Primo. La Camera ha recentemente approvato un ordine del giorno con il quale impegna il governo a garantire la copertura delle vacanze del personale degli Uffici dell’esecuzione penale esterna e ad aumentare le piante organiche. Gli Uepe sono ben noti agli operatori del settore, ma forse meno all’opinione pubblica generale che tende a conoscere, oltre ai direttori, solo le due categorie dei detenuti e del personale di polizia penitenziaria. L’abbandono della vecchia rigida denominazione “agenti di custodia” non è solo formale perché vuole indicare che anche il personale che assicura ordine e sicurezza negli istituti deve avere la prospettiva della finalità rieducativa della pena. Ma è sul personale specializzato degli Uffici dell’esecuzione penale esterna che grava il compito di gestire l’ “apertura” del carcere, utilizzando anche la collaborazione degli enti locali. L’ammissione alle misure alternative e la eventuale revoca sono competenza e responsabilità della magistratura di sorveglianza, la quale può operare solo con il pieno supporto del personale Uepe. Coprire immediatamente le vacanze è un primo passo ma occorre un aumento degli organici. Ora troppo spesso la magistratura di sorveglianza non è in grado di decidere tempestivamente sulle istanze di ammissione a misure alternative per i ritardi nelle relazioni degli Uepe, dovuti al sovraccarico.

Secondo. Incrementare le possibilità di lavoro per chi in carcere ci deve rimanere. Iniziative innovative in diversi istituti mostrano che può trattarsi di lavori di specializzazione e di qualità. I destinatari sono ovviamente in prevalenza i detenuti definitivi, ma anche per i detenuti in custodia cautelare occorrerebbe una offerta di lavoro che vada oltre i lavori interni.

Terzo. Non lasciare cadere nel vuoto la Relazione della Commissione per l’innovazione del sistema penitenziario depositata a fine anno. Delle tante proposte che qui non è possibile ripercorrere voglio sottolineare quelle, solo apparentemente di minor rilievo, contenute sotto il titolo “La quotidianità penitenziaria”. Cito l’ampliamento dei colloqui in videochiamata, la possibilità di utilizzare telefoni cellulari, l’autorizzazione al possesso di computer.
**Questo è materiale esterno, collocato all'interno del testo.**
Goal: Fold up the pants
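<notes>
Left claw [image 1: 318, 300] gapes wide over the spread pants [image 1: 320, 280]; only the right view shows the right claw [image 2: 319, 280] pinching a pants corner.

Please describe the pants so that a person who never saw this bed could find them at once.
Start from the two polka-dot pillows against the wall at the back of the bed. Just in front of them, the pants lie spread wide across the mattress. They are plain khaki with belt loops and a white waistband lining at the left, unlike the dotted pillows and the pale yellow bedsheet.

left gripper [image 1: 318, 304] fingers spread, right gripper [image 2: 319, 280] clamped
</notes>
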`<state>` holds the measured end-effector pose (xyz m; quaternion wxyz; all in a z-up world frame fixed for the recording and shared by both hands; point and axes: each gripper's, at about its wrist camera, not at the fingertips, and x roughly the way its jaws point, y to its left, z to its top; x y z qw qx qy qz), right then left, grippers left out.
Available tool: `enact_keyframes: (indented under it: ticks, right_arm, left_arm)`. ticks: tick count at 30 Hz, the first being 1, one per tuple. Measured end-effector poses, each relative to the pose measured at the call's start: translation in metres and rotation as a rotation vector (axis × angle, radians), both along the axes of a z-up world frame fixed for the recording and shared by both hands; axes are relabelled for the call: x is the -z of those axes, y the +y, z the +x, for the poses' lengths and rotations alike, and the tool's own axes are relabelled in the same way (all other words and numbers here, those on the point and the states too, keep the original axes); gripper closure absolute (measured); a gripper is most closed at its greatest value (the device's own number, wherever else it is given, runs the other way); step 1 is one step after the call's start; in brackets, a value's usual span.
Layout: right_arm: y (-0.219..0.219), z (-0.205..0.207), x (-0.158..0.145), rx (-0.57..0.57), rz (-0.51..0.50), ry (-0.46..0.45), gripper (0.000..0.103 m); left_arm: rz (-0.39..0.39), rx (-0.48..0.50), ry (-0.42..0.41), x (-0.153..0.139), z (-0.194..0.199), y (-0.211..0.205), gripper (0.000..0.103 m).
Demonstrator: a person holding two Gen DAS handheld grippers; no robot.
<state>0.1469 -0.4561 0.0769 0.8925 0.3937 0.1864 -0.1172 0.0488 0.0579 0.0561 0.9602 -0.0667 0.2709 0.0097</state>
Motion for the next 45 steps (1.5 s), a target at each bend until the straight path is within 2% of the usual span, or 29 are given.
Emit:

I detenuti per i quali, per perduranti collegamenti con la criminalità organizzata o per altre situazioni di particolare pericolosità, si impongono rigide restrizioni per ragioni di ordine e sicurezza sono una minoranza. Per tutti gli altri detenuti il mantenimento delle relazioni familiari e dei rapporti affettivi è un elemento essenziale a limitare gli effetti di desocializzazione.

Non si può chiudere il discorso sul carcere senza toccare il tema della attuazione dei principi dettati dalla Corte Costituzionale sull’ergastolo ostativo. L’applicazione della prima sentenza che ha consentito l’accesso ai permessi premio è stata gestita con grande prudenza dalla magistratura di sorveglianza ( meno di una decina di accoglimenti) e non ha creato problemi. Ora spetta al Parlamento dare attuazione alla seconda sentenza della Corte sulla ammissione degli ergastolani “ostativi” alle misure alternative, senza tradirne lo spirito ( e le puntuali indicazioni).

Una grande responsabilità viene assegnata alla magistratura di sorveglianza, ma non maggiore di quella che quotidianamente viene affrontata in tutti gli altri casi. Dell’impegno di questi magistrati è stata efficace testimonianza l’intervista rilasciata a questo giornale lo scorso 15 gennaio dal presidente del Tribunale di Sorveglianza di Trieste Giovanni Maria Pavarin. La Corte ha indicato un percorso sottolineando che alla magistratura di sorveglianza deve essere assicurato un efficace collegamento con tutte le autorità competenti in materia. È una assunzione di responsabilità che si richiede anche alle forze di polizia che devono acquisire stringenti informazioni in merito all’eventuale attualità di collegamenti con la criminalità organizzata e non limitarsi a pigre formulette “ non si può peraltro escludere che…”. Non si tratta di “allentare la guardia” di fronte alle organizzazioni mafiose ma di ricordare che in carcere non ci sono “organizzazioni”, ma persone. L’offrire una prospettiva di “uscita”, di “rientro nella società” andrà incontro inevitabilmente anche a fallimenti, a errori valutazione. Ma sull’altro piatto della bilancia è il segnale di civiltà che un ordinamento democratico lancia come sfida proprio alle organizzazioni mafiose e che forse potrà contribuire alla messa in crisi, silenziosa, anche di consolidate appartenenze.